Add /readiness and /liveness when enrolling with the container #9612

blakerouse · 2025-08-27T20:04:10Z

What does this PR do?

Starts the monitoring endpoint when Elastic Agent is running as a container and has enrollment enabled. This allows the healthchecks in Kubernetes to succeed even when it is enrolling into Fleet. If enrollment to Fleet takes longer than the k8s healthchecks then it can result in the pod not being reported as healthy, which can cause it to be killed and then it never enrolls.
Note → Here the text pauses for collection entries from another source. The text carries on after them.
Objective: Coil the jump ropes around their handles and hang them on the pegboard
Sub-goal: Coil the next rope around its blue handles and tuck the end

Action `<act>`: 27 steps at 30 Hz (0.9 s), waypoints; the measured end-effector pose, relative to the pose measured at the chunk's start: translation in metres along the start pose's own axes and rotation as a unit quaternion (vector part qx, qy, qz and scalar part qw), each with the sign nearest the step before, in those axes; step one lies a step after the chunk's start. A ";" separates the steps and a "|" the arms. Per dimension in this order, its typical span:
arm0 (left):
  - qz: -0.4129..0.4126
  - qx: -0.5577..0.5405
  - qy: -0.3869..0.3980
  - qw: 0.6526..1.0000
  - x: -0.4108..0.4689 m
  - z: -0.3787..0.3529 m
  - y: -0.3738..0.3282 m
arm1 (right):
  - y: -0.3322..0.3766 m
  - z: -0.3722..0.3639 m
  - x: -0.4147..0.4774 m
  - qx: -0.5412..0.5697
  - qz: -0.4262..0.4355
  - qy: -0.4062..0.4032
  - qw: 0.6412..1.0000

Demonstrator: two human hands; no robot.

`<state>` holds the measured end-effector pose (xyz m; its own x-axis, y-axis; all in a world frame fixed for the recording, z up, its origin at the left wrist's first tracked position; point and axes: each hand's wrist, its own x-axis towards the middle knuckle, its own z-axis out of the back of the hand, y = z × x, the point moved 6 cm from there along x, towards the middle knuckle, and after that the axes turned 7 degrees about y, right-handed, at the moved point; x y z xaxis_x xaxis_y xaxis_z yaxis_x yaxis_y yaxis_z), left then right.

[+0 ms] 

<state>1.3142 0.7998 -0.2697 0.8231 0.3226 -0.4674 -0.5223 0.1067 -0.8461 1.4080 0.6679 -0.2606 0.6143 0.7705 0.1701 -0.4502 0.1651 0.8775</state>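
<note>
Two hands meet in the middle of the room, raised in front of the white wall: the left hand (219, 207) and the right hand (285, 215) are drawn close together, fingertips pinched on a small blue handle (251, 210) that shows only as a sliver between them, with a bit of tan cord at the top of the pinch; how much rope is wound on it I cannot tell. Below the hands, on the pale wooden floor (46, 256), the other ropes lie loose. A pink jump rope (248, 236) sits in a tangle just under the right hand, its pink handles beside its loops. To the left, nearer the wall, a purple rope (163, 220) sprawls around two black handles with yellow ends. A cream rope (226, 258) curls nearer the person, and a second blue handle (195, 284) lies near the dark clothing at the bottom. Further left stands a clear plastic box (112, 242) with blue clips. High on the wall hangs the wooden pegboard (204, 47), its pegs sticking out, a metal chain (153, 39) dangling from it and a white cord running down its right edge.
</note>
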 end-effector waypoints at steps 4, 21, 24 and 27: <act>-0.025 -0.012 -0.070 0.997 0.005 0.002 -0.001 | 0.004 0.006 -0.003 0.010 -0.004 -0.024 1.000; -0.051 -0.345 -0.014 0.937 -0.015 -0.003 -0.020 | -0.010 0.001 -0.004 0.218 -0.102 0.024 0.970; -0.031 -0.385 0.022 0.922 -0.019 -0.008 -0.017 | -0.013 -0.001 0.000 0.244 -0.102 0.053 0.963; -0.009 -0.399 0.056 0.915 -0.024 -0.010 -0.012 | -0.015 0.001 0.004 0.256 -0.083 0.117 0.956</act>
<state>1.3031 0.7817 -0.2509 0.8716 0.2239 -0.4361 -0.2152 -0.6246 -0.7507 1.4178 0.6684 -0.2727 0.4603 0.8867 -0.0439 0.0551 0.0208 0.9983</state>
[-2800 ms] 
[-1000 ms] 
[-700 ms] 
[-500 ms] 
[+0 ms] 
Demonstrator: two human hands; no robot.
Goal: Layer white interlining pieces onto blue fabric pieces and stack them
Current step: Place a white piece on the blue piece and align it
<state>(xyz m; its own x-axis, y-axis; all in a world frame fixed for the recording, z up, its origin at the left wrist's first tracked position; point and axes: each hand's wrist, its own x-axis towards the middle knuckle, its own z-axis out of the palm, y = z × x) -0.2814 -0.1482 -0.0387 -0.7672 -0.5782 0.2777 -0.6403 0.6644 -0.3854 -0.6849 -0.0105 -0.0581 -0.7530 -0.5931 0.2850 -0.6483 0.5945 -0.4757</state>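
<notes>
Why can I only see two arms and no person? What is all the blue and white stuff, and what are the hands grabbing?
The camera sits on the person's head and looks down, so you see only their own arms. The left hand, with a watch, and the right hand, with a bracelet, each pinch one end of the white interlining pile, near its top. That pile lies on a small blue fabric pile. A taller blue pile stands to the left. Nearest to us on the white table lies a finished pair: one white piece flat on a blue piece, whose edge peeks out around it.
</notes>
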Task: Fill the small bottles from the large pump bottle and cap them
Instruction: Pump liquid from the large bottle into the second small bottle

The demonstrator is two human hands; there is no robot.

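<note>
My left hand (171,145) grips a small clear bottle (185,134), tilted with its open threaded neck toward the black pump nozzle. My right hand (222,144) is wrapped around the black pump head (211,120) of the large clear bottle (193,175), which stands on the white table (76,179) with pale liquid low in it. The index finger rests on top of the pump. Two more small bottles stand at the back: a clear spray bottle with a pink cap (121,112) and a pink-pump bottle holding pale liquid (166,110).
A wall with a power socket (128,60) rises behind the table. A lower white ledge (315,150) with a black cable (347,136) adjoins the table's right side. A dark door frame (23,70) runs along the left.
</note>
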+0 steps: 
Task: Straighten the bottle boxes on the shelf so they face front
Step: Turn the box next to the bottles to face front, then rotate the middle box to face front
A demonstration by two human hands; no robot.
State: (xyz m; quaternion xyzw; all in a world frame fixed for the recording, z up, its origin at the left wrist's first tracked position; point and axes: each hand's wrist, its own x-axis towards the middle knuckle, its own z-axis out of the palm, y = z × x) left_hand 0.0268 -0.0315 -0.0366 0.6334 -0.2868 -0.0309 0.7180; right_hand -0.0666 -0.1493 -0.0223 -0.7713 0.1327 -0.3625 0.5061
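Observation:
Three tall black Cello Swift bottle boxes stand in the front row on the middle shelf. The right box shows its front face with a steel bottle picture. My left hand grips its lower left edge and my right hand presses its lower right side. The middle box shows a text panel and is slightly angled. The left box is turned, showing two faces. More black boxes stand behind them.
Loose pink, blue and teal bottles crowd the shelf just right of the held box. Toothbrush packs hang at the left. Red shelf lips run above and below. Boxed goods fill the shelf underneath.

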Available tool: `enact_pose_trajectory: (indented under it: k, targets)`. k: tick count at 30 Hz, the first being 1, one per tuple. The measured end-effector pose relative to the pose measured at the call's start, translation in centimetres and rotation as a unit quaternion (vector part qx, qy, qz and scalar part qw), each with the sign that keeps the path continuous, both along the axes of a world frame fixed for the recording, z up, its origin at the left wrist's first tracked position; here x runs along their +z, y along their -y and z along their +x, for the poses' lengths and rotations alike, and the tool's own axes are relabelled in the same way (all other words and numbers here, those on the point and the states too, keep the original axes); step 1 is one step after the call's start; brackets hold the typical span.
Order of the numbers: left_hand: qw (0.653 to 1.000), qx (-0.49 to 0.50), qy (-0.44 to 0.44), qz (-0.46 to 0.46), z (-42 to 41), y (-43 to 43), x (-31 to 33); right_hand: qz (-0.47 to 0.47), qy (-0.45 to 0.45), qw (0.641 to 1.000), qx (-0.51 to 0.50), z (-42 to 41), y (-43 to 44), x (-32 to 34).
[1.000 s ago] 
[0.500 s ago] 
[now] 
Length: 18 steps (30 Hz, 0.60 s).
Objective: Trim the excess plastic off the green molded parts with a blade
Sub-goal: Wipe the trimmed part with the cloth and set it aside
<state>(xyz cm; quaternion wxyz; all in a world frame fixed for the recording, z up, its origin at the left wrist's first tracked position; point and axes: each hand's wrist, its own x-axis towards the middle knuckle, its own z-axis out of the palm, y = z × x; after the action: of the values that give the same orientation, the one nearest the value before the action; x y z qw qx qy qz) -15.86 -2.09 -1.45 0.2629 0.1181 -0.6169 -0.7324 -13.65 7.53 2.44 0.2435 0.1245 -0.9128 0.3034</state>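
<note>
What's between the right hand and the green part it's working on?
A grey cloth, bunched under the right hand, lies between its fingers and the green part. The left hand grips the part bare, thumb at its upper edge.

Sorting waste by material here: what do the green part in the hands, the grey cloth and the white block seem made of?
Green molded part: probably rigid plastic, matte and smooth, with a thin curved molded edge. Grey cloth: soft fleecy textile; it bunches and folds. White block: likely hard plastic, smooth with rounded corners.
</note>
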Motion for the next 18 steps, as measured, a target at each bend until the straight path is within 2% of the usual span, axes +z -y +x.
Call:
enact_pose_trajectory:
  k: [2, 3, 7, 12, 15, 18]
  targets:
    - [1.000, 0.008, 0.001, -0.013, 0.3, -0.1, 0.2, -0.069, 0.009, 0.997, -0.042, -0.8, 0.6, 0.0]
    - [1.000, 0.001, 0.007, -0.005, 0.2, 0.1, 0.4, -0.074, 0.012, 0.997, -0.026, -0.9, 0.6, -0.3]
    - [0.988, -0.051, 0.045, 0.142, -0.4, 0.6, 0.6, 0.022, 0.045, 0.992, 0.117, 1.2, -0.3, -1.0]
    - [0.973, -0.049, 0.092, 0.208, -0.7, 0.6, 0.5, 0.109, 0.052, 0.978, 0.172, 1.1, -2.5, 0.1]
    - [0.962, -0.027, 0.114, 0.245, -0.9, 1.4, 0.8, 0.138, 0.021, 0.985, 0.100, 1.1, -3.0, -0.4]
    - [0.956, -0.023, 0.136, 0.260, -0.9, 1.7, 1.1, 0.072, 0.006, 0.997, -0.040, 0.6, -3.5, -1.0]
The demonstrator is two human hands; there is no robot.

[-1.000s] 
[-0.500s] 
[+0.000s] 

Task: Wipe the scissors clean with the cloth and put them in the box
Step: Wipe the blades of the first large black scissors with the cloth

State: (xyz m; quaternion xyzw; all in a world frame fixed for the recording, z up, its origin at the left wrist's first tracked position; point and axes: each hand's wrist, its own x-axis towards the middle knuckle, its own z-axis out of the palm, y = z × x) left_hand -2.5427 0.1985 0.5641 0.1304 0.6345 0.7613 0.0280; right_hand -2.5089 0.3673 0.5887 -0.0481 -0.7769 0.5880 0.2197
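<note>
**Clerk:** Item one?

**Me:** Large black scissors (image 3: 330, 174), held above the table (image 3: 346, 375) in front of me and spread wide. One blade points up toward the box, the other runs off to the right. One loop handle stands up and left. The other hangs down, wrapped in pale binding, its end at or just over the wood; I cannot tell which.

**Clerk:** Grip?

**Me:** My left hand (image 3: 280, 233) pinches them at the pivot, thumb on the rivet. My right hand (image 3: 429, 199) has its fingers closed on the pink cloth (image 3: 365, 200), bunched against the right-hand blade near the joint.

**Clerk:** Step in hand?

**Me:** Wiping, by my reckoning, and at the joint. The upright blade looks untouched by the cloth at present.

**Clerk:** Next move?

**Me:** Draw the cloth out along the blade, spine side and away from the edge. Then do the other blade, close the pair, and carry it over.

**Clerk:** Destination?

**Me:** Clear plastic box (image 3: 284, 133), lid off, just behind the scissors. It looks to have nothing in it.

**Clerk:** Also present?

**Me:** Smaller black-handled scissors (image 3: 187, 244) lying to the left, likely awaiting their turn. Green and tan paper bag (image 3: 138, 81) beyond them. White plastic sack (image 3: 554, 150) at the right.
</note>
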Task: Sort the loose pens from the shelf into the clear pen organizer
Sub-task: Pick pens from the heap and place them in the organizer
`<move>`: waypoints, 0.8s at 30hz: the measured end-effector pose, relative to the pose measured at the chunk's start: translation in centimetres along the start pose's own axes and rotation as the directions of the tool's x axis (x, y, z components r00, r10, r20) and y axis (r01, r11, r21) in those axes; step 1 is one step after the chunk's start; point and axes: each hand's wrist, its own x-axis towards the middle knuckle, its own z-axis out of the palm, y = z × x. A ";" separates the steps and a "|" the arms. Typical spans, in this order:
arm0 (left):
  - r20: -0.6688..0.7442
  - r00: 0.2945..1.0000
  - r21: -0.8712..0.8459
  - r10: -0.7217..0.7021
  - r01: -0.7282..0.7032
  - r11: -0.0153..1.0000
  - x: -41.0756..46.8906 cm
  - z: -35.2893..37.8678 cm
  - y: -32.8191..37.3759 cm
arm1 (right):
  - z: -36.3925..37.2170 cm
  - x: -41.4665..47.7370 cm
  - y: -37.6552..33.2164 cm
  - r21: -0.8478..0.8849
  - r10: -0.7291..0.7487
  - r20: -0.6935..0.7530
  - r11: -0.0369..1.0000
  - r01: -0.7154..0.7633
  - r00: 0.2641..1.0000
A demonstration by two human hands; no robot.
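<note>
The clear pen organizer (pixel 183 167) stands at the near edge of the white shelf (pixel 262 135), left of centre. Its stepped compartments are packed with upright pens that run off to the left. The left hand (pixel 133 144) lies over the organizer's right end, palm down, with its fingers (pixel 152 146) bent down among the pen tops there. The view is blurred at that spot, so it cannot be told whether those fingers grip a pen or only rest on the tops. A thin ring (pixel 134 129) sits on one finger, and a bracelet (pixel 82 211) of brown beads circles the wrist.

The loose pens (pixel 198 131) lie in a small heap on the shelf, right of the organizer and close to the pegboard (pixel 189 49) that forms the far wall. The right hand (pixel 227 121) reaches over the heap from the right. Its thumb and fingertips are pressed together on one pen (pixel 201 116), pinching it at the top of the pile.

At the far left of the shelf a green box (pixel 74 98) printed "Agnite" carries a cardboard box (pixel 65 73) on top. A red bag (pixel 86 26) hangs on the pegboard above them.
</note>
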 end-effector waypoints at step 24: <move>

This also adds a simple /readiness endpoint that provides a different between ready and alive. There is a difference, and this provides the difference between the two.

Why is it important?

This ensures that healthchecks do not prevent enrollment from actually working. Enrollment will still fail and the container will restart, giving the same behavior.

Checklist

I have read and understood the pull request guidelines of this project.
My code follows the style guidelines of this project
I have commented my code, particularly in hard-to-understand areas
~~[ ] I have made corresponding changes to the documentation~~
~~[ ] I have made corresponding change to the default configuration files~~
I have added tests that prove my fix is effective or that my feature works
I have added an entry in ./changelog/fragments using the changelog tool
~~[ ] I have added an integration test or an E2E test~~

Disruptive User Impact

None

How to test this PR locally

$ docker run -it --rm -p 5066:5066 -e FLEET_ENROLL=1 -e FLEET_URL=https://invalid-url:443 -e FLEET_ENROLLMENT_TOKEN=invalid-token ${build_image}
$ curl -v http://localhost:5066/readiness
$ curl -v http://localhost:5066/liveness

Related issues

Closes Liveness endpoint is not present when the container is enrolling #9611

…diness endpoint.

mergify · 2025-08-27T20:04:48Z

This pull request does not have a backport label. Could you fix it @blakerouse? 🙏
To fixup this pull request, you need to add the backport labels for the needed
branches, such as:

backport-./d./d is the label that automatically backports to the 8./d branch. /d is the digit
backport-active-all is the label that automatically backports to all active branches.
backport-active-8 is the label that automatically backports to all active minor branches for the 8 major.
backport-active-9 is the label that automatically backports to all active minor branches for the 9 major.

elasticmachine · 2025-08-28T00:30:29Z

Pinging @elastic/elastic-agent-control-plane (Team:Elastic-Agent-Control-Plane)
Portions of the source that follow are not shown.